Da martedì al Teatro Niccolini «Skianto», racconto autobiografico e sogno visionario Debutto per atto unico: la storia di un bambino impossibilitato a parlare e a muoversi

«Siamo stelle filanti. Un soffio d’amore ci da l’abbrivio di pochi metri di vita; un volo patetico fra ridolini e trombette e poi si cade a terra pronti per essere calpestati e scolorire nella memoria di un carnevale che se ne va». Filippo Timi arriva al Teatro Niccolini di Firenze con il suo spettacolo, «Skianto». Debutto martedì 14 dove resterà in cartellone fino al 19 gennaio: l’istrionico attore sale sul palcoscenico di via Ricasoli con il suo spettacolo a metà fra racconto autobiografico e sogno visionario. «Skianto» è una favola amara, un monologo spiazzante che mescola rabbia e dolore all’ironia pop. Insieme a lui Salvatore Langella, alla chitarra.
«Skianto è la bocca murata spiega Timi – è il racconto di un ragazzo disabile che ha il cancello sbarrato, lo spalanco quella bocca in un urlo di Munch. Gli esseri umani sono disabili alla vita. E siamo tutti un po’ storti se ci confrontiamo alla grandezza della natura. Esiste una disabilità non conclamata che è l’isolamento, l’incapacità di fare uscire le voci». Affidandosi a una lingua irregolare e immaginifica, Filippo Timi narra nel suo dialetto d’origine la storia di un bambino diversamente abile, dalla “scatola cranica sigillata”, impossibilitato a parlare e a muoversi. Il materiale da cui attinge e autobiografico (il riferimento e alla cugina, cerebrolesa): «Skianto» è quindi un diario privato, sconsolatamente ironico, fatto di ricordi, desideri e tormenti, sul quale l’attore-autore costruisce una palpitante partitura drammaturgica. La produzione è del Teatro Franco Parenti. Al Teatro Niccolini va in scena una favola stramba e struggente, senza lieto fine, in cui Timi fa il giro di boa come artista e si conferma un grande talento del teatro italiano. Malinconico come un clown, scintillante come una fata, da corpo e voce a quello che è un intenso monologo del 2014 scritto in dialetto umbro, di cui è autore e interprete.

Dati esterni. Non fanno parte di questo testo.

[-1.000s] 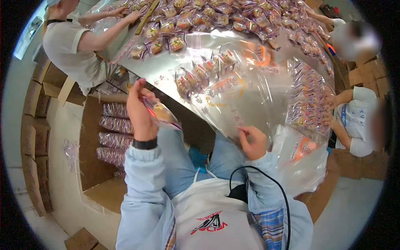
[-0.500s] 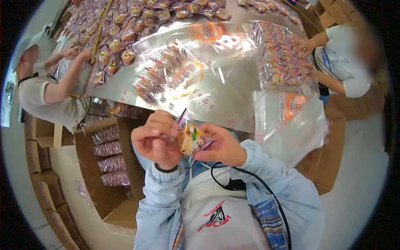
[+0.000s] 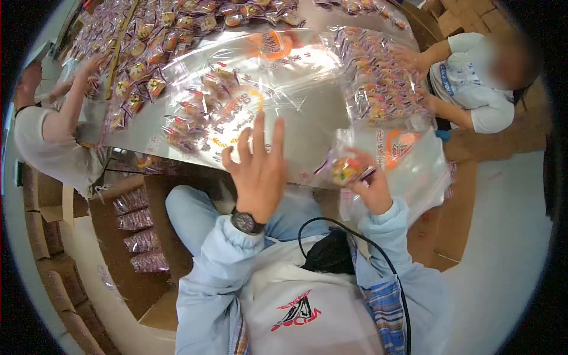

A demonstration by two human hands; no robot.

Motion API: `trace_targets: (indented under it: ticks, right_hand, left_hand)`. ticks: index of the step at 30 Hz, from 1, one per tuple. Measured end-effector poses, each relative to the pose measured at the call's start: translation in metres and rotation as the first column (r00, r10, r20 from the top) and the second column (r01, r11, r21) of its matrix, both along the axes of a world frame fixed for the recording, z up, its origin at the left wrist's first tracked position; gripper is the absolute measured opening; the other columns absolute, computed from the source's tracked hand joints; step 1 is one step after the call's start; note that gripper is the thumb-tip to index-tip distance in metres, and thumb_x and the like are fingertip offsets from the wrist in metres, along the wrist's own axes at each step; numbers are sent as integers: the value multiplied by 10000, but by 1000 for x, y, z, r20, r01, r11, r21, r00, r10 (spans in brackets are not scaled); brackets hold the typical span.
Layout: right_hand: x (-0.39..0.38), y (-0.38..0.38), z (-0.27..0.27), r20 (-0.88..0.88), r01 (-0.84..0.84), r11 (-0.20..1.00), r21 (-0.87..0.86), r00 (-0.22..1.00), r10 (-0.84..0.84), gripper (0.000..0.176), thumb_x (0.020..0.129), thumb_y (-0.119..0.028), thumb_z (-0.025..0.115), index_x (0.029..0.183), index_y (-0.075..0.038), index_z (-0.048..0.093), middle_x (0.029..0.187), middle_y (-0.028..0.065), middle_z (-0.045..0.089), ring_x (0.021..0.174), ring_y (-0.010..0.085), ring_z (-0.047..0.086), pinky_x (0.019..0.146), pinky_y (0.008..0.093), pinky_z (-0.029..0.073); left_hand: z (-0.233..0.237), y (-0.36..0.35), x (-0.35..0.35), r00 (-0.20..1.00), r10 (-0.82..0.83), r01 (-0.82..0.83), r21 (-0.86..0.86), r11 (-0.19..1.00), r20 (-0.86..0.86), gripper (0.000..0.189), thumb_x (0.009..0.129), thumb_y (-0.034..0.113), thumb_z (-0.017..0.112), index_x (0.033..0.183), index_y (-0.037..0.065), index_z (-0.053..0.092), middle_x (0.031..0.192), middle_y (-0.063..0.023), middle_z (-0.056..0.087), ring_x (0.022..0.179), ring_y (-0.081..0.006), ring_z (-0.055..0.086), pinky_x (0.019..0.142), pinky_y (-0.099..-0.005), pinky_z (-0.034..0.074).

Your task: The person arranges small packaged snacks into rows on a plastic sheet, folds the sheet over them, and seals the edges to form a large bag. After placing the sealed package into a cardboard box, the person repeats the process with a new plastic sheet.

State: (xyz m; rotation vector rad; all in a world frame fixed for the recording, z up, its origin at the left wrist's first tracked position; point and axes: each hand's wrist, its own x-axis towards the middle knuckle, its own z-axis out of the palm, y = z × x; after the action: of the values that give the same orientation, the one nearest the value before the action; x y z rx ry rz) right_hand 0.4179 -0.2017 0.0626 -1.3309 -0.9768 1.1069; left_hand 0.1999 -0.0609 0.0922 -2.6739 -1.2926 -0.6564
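Note:
My right hand (image 3: 373,183) pinches a small wrapped pastry (image 3: 344,170) in clear film with purple ends, above the table's near edge. Fingers spread, my left hand (image 3: 258,168) reaches over the near edge of a large clear printed plastic bag (image 3: 290,127) and holds nothing. Inside that bag, toward its left side, lie several wrapped pastries (image 3: 198,106) in rows. Beside my right hand a stack of flat printed plastic bags (image 3: 408,157) hangs partly over the table edge.
Many loose wrapped pastries (image 3: 171,35) cover the far table behind a yellow strip (image 3: 121,50). At right, a person (image 3: 473,89) handles a filled bag (image 3: 378,77); another person (image 3: 53,130) works at left. Open cartons (image 3: 127,284) stand below, one holding packed rows (image 3: 142,239).
My hands have parted: the left let go of the pastry and moved forward, opening out. My right hand carried the pastry to the right, beside the stacked bags. The view shifted slightly.

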Motion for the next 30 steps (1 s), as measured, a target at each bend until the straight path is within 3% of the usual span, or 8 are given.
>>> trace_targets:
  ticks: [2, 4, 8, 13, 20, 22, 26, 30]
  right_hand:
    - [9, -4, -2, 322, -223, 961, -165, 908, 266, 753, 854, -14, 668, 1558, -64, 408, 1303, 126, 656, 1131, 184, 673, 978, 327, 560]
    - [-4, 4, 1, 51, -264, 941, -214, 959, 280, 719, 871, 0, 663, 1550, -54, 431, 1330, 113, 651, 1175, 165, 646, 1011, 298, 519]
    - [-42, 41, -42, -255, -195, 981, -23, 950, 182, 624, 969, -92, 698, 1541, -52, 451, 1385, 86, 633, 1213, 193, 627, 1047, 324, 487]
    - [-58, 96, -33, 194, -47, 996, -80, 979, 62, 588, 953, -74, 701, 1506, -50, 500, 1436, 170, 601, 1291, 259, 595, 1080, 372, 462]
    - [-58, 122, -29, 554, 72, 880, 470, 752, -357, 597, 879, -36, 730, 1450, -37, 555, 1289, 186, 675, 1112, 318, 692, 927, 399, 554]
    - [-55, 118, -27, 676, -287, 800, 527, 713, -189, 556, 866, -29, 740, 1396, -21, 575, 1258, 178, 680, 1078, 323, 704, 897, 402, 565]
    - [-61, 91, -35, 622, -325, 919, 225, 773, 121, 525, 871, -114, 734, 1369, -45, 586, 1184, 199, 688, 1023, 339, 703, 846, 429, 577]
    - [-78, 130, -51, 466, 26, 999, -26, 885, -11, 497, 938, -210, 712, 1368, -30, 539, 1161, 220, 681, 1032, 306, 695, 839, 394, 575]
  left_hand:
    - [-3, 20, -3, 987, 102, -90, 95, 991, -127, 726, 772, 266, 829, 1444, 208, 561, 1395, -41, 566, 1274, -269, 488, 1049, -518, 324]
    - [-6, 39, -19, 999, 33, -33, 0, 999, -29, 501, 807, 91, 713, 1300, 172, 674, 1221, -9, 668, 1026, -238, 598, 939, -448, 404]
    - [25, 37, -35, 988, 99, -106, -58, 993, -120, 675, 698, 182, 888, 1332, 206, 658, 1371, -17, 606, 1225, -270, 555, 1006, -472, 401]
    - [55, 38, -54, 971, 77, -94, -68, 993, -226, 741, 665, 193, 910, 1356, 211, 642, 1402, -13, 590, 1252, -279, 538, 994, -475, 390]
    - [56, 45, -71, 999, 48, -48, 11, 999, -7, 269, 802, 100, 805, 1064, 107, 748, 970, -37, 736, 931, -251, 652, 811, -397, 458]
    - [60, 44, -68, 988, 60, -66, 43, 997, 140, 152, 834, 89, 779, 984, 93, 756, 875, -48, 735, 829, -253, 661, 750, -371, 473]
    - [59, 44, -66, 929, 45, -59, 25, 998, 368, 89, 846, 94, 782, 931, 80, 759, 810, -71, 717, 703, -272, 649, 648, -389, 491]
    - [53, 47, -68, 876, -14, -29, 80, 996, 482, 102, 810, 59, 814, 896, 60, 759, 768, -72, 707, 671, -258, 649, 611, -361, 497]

L’ambientazione ricorda la palestra di una scuola elementare di provincia, dive c’è solo Timi con i capelli a caschetto, grottesco nei suoi pigiamini di pile e nelle t-shirt con Topolino. L’attore-autore veste i panni del piccolo Filippo, un bambino disabile, segnato da ferite precoci e inguaribili. È chiuso nel suo piccolo mondo: la sua disabilità è condizione e rappresentazione. In scena i desideri impossibili: fare il ballerino, il cantante, amare un pattinatore, sognare una vita che non sia una prigione, vivere in maniera normale con gli altri. Il j’accuse al mondo cieco. Da vedere.